Volgens de Wetenschappelijke Raad voor het Regeringsbeleid (WRR) is Nederland niet goed voorbereid op grootschalige cyberaanvallen. Dat is het geval bij de overheid, maar ook bij bedrijven en de samenleving als geheel.

Dat heeft de WRR in een advies gezegd. Volgens de Raad wordt er in Nederland nu te veel “geïmproviseerd en op de gok gehandeld”, mocht ons land het slachtoffer worden van een cyberaanval.

Storing bij 112

Het adviesorgaan stelt dat er niet genoeg nagedacht wordt over wat er moet gebeuren om de schade te beperken, mocht zo’n aanval plaatsvinden. Overheden, organisaties en bedrijven hebben bijvoorbeeld geen goed beeld van de partijen van wie ze afhankelijk zijn.

Ook heeft de overheid volgens de WRR geen duidelijke bevoegdheden om in te grijpen bij grootschalige cyberaanvallen. In het AD wordt de landelijke KPN-storing als voorbeeld genoemd. Bij die storing was ook 112 onbereikbaar, evenals drie terugvalsystemen.

“Het toont ook aan hoe slecht we voorbereid waren: voor allerlei rampen zullen er teksten klaarliggen voor noodberichten, maar dit scenario was duidelijk niet of te lang geleden geoefend. Zo ging veel tijd verloren”, aldus onderzoeker Erik Schrijvers van de WRR.

Gevaar voor Nederland

De Raad concludeert nu dan ook dat de Nederlandse economie, nationale veiligheid en het normale maatschappelijk leven op onvoorziene manieren in gevaar komen, als gevolg van “de toenemende interactie tussen fysiek en digitaal”.

“Er kan enorme schade ontstaan en er kunnen daadwerkelijk slachtoffers vallen.” Dit bleek ook het geval bij de KPN-storing. Ambulances kwamen toen later aan dan gewenst en drie mensen overleden.

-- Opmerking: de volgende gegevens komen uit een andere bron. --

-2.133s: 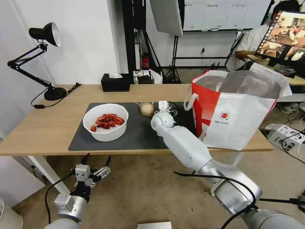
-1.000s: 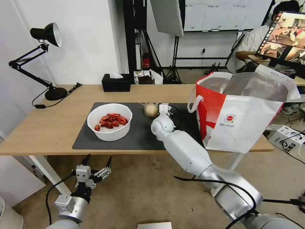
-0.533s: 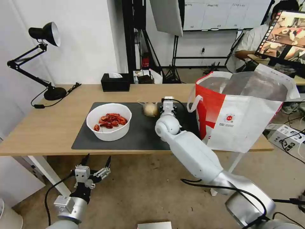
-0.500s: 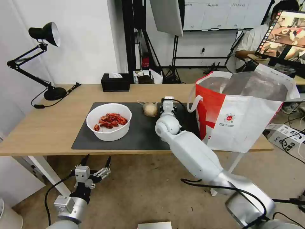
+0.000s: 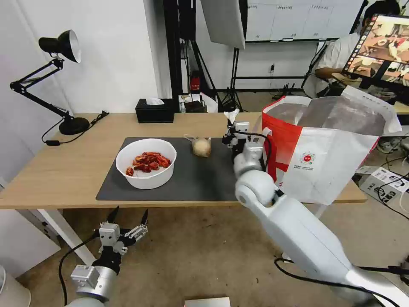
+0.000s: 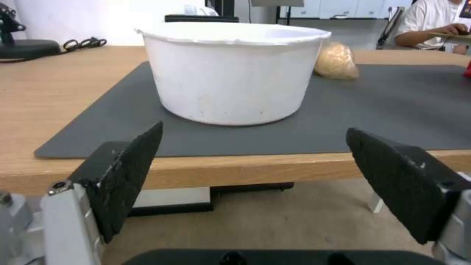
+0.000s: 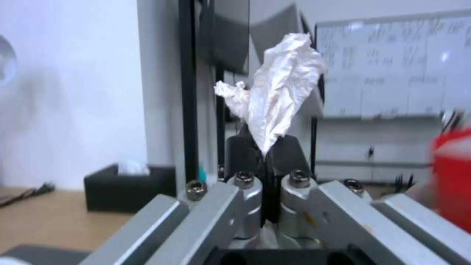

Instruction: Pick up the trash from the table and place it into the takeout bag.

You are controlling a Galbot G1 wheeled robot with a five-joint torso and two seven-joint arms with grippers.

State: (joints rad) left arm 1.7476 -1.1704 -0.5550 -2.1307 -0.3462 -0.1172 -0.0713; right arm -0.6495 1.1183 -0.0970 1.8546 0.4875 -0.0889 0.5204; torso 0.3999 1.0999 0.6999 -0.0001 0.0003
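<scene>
My right gripper (image 5: 232,123) is raised above the table (image 5: 64,170), close beside the takeout bag (image 5: 328,157), and is shut on the crumpled white tissue (image 5: 231,114). In the right wrist view the tissue (image 7: 275,99) sticks up from between the closed fingers (image 7: 240,154). The white bowl of red crayfish shells (image 5: 146,163) and the small beige knotted bag (image 5: 201,146) sit on the dark grey mat (image 5: 191,179). My left gripper (image 5: 128,215) hangs open below the table's front edge, facing the bowl (image 6: 230,70) and the beige bag (image 6: 336,60).
A black tissue box (image 5: 155,111) stands at the table's far edge, and a black desk lamp (image 5: 51,81) at its far left. Stands, cables and a screen crowd the room behind. A box (image 5: 383,181) lies on the floor to the right.
My right gripper has risen from the mat with the tissue in it and swung right toward the takeout bag's opening. The left arm has stayed put. The camera shifted slightly.
</scene>
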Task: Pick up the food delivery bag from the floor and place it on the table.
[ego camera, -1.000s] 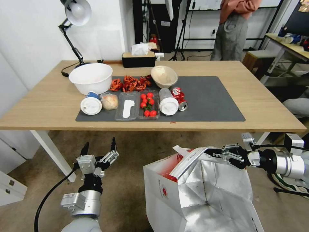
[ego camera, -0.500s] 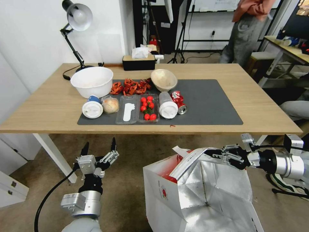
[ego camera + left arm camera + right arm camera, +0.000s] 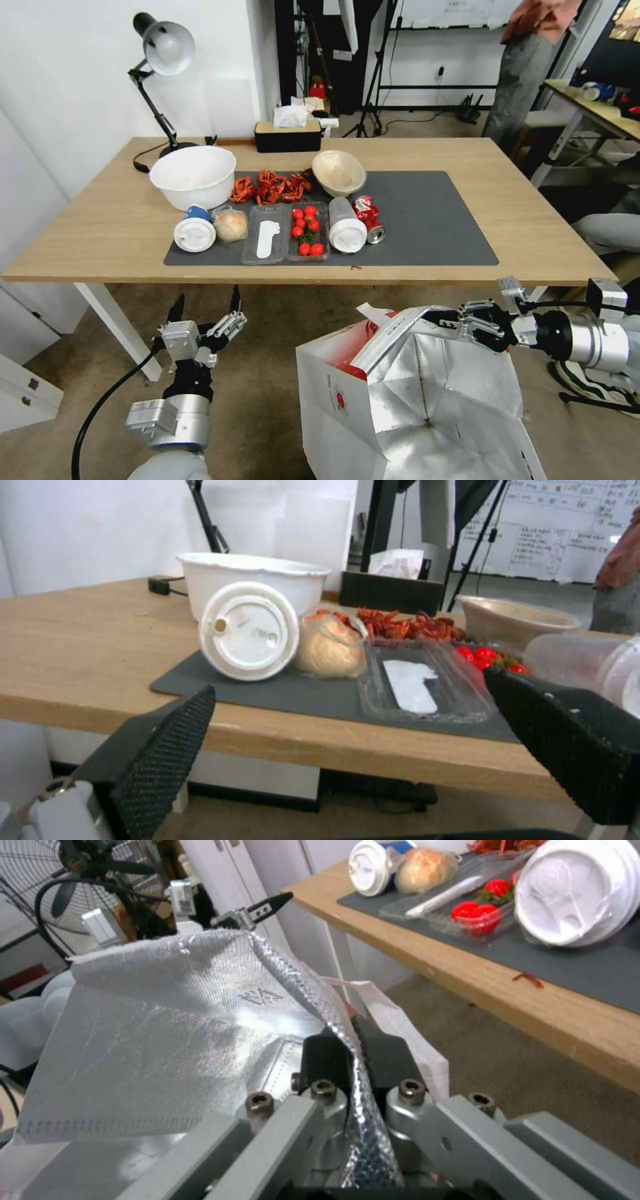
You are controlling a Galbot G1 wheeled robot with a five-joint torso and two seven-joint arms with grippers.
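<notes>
1. Right pincer (image 3: 445,315): we see it clamped on the foil rim of the food delivery bag (image 3: 413,400).
2. Bag: hangs below this pincer, short of the table (image 3: 533,220).
3. Left pincer (image 3: 204,303): spread wide, holding nothing.

Left arm: rose from the lower left of the head view, forearm upright, wrist pointing up toward the table edge.
Left gripper (image 3: 204,303): fingers (image 3: 163,740) spread wide, nothing between them.
Right arm: reached in from the right, forearm level.
Right gripper (image 3: 445,315): fingers (image 3: 325,1058) pinched on the food delivery bag (image 3: 373,407) at its foil rim.
</notes>
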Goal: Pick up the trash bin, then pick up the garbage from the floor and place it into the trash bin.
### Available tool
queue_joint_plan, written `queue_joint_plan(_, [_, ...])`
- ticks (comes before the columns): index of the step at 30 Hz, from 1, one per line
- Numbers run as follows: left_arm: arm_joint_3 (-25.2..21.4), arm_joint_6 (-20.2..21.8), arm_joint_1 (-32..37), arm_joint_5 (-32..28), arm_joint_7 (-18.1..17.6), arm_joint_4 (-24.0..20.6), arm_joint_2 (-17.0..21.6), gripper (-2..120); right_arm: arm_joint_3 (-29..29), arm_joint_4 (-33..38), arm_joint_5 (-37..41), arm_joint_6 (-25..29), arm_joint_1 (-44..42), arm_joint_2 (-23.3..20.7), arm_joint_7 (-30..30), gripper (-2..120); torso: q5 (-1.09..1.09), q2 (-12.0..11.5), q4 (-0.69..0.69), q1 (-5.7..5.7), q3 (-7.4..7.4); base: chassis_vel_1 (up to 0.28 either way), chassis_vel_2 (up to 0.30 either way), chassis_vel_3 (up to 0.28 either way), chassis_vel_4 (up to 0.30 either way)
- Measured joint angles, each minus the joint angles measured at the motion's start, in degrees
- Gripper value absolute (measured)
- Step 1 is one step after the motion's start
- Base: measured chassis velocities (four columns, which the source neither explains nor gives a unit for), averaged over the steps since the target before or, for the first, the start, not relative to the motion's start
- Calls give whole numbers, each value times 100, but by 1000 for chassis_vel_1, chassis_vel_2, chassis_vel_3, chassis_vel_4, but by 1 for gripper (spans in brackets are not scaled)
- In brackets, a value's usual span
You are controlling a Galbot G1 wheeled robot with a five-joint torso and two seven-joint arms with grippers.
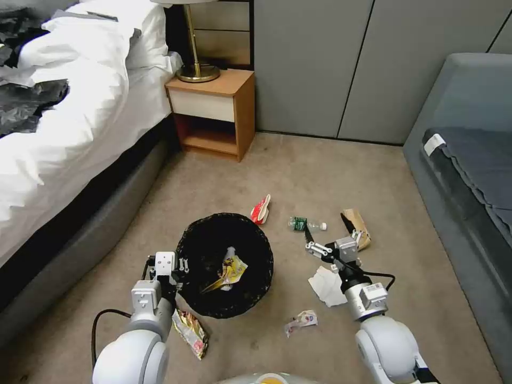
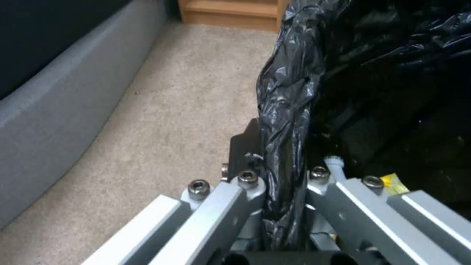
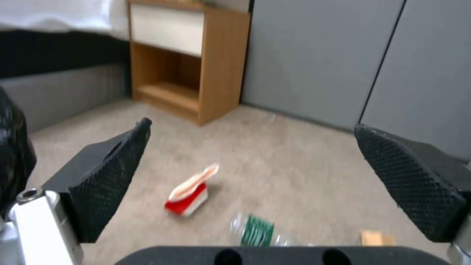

De WRR stelt nu dat netwerken en toeleveranciers goed in kaart moeten worden gebracht. Aan de hand daarvan kan besloten worden of er meer terugvalopties bij moeten komen. Daarnaast wil de WRR dat er een schadepot komt voor slachtoffers van cyberaanvallen. Dergelijke aanvallen worden vaak namelijk niet door verzekeraars vergoed.